### WHAT TO DO:
Keep only the lines that hold the string "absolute", filtering out the rest of the entries below.

(Data items)
· · · ·

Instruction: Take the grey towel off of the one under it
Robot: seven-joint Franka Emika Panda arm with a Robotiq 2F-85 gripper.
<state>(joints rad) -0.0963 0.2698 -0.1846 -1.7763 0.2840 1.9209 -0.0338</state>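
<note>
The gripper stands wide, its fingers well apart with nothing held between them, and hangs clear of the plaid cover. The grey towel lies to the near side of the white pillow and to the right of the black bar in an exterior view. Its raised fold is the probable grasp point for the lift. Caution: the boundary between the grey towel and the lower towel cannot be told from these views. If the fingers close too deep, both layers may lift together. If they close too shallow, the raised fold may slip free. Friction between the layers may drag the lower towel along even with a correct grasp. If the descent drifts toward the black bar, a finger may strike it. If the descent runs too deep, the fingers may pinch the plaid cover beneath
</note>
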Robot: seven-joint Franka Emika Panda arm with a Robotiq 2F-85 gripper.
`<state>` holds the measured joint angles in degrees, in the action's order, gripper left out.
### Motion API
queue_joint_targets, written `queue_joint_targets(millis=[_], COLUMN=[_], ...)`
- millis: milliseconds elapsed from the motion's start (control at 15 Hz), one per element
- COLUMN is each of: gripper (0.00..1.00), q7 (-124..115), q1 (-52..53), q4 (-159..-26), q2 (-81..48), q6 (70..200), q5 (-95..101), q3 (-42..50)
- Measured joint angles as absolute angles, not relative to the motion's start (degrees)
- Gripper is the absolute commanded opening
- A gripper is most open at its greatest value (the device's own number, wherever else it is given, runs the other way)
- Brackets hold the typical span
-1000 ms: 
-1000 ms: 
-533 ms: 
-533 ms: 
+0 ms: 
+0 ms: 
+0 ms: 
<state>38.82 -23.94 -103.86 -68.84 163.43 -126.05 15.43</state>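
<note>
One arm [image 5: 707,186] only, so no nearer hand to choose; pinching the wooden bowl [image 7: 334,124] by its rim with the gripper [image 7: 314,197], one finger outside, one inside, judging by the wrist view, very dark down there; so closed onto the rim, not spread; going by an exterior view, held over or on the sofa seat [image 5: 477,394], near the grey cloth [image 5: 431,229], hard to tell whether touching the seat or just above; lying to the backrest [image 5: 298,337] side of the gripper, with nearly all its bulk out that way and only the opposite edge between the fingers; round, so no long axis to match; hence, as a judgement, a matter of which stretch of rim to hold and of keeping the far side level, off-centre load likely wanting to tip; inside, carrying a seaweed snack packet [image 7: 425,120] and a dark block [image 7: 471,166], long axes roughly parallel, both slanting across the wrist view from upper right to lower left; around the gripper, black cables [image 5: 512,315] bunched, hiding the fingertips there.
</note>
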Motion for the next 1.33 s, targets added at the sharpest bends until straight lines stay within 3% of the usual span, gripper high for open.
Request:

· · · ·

### ANSWER SPACE:
- Measured joint angles as absolute angles, not relative to the motion's start (degrees)
- Gripper is the absolute commanded opening

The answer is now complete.